GRETSI, Groupe d’Etudes du Traitement du Signal et des Images (http://gretsi.fr/association-gretsi.php) is an association, as defined by the French 1901-law, aiming to support, promote, and develop the teaching and research activities of the French-speaking signal and image processing community. Among its main objectives are the organizations of a summer school, open to doctorate students and young researchers, each year dedicated to a different topic in relation with the broad field of information processing (http://gretsi.fr/ecole-d-ete-de-peyresq.php), as well as of a yearly “Best PhD” prize (http://gretsi.fr/prix-de-these.php).

The highlight activity of GRETSI remains the organization of the biennial “Colloque” (symposium, http://gretsi.fr/colloque.php) that has established a long tradition of bringing together above 500 participants from the French-speaking and non-French-speaking research communities related to communication and coding, information representation, modeling, analysis and processing, decision-making and interpreting, and software and hardware architecture design, with the goal of promoting interactions between academic and industrial researches. The “Colloque GRETSI” brings together doctorate students, post-doctorate, and young researchers with senior scientists, and thus significantly contributes to a scientific hand-over across generations from long-experienced world-renowned scientists and young researcher-to-become students.

The “Colloque GRETSI” was initiated in 1967. It has since 1999 started a Tour-de-France, visiting the most prestigious university cities of the French speaking world, sometimes outside French boundaries. The 2019 edition was held in Lille and the 2021 edition will take place in Nancy,

The contributions accepted at the “Colloque GRETSI” (above 300, some written in English) are of the same quality of those published in most major international conferences of the field. This never-denied along editions quality likely stems from the motivation of each participant to present his/her brightest contributions in front of an audience that likely gathers most if not all the French-speaking community of the field. A privileged meeting place for the community for more than 50 years, the “Colloque GRETSI,” constitutes indeed a unique opportunity to present the latest advances in the field, on theoretical, applicative, and experimental levels.

The 2019-Lille edition was no exception to this high-quality standard. This encouraged to consider the possibility, beyond conference proceedings, to organize a Special Issue of expanded contributions. This led to accept the invitation of the “Annals of Telecommunications” to host a “GRETSI 2019”-Special Issue. Because GRETSI welcomes more and more international researchers during special sessions or invited plenary sessions and is increasingly open to communications in English, it was decided that expanded articles would be written in English, at the careful and selective invitation of the Program Committee.
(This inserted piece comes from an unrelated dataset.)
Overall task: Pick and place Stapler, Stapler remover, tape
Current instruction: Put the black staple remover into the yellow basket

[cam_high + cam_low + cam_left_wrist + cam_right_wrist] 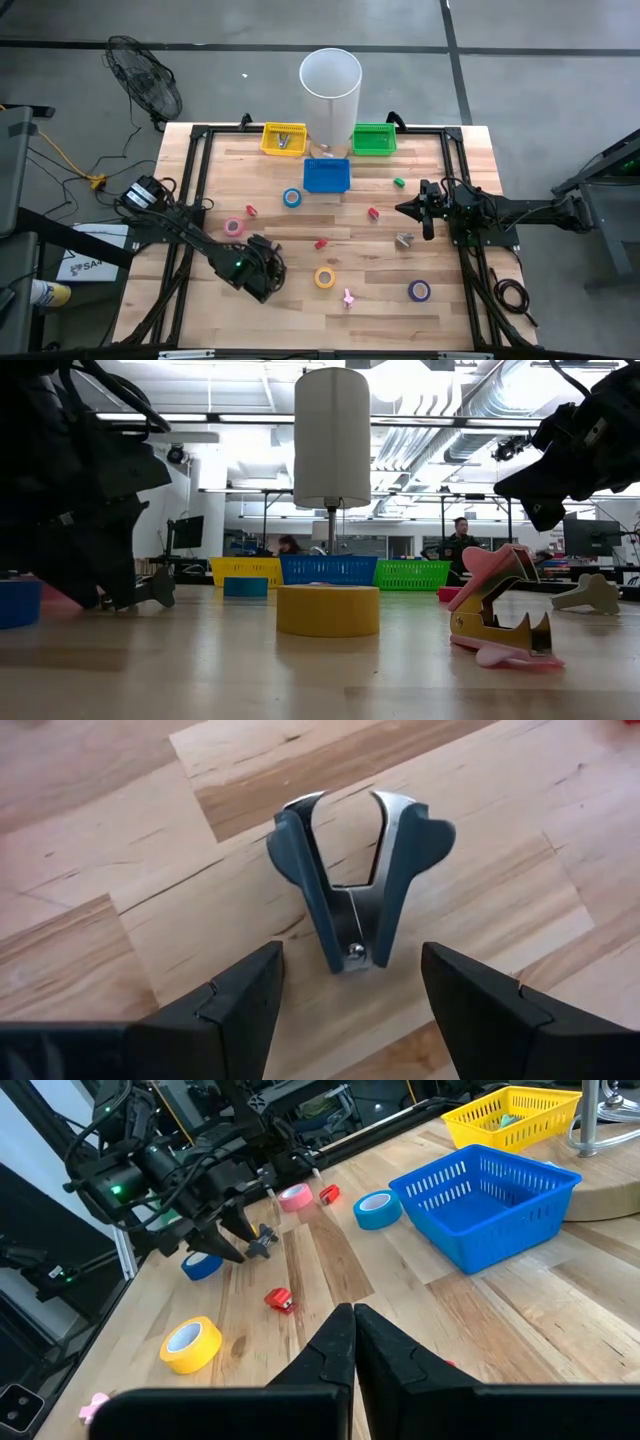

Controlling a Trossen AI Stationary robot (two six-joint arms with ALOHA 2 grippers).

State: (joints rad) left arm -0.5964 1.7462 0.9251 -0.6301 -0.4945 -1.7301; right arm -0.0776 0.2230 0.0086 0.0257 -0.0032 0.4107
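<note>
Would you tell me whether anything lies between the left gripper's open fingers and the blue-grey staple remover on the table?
Nothing visible does. The left gripper is open, and the staple remover lies on bare wood just ahead of the gap between its fingers.

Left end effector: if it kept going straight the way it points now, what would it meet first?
Most likely the grey-blue staple remover, lying on the table directly ahead of the open left end effector, between its fingers. Depth is unclear.

Staple remover (352, 870): grey-blue, lying on wooden table (120, 810).
Left gripper (350, 990): fingers spread, flanking its hinge end.
</note>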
While the scope of the contributions presented at GRETSI is very large, the selection process was in purpose biased toward the general theme of “the Annals of Telecommunications,” and thus more focused on communication and coding. Several articles hence deal with one of the fundamental problems raised by modern telecommunications: the management of energy resources and/or transmission capacity. The article by Yaoumi et al. describes a method for optimizing the energy consumed by LPDC decoders based on protographs, under performance constraints. The emergence of interactive compression methods, allowing the user to extract only a part of the specific interest in the transmitted data, has led to the development of compression methods using a statistical model of the data; the choice of a model and the cost induced in terms of transmission by the use of approximate or erroneous models are discussed in the article by Bidgoli et al. The synchronization of transmission sequences also leads to energy costs; the calculation of synchronization error bounds is thus proposed by The Phuong Nguyen et al. for two synchronization scenarios and then used to study an optimal trade-off. Among the transmission technologies that are generating hopes, and hence numerous research works, quantum communications are of particular interest. In their article, Chapeau-Blondeau et al. explore the possibilities of (re)formulating classical tools for signal estimation and analysis in the quantum context, and show the interest of such tools. Finally, outside the disciplinary field of telecommunications, Pascal et al. propose a research article of broad scientific interest, in which a nonlinear filtering method is developed, accompanied by a fast recursive algorithm whose hyper-parameters can be automatically tuned from data. While the proposed applications are in the field of experimental physics, the interest of the proposed method lies in its applicability to low SNR, and to (very)large size data, which match issues encountered in many different fields, various in nature. This is highly representative of the motivations and spirit of the researches and results presented at “Colloque GRETSI.”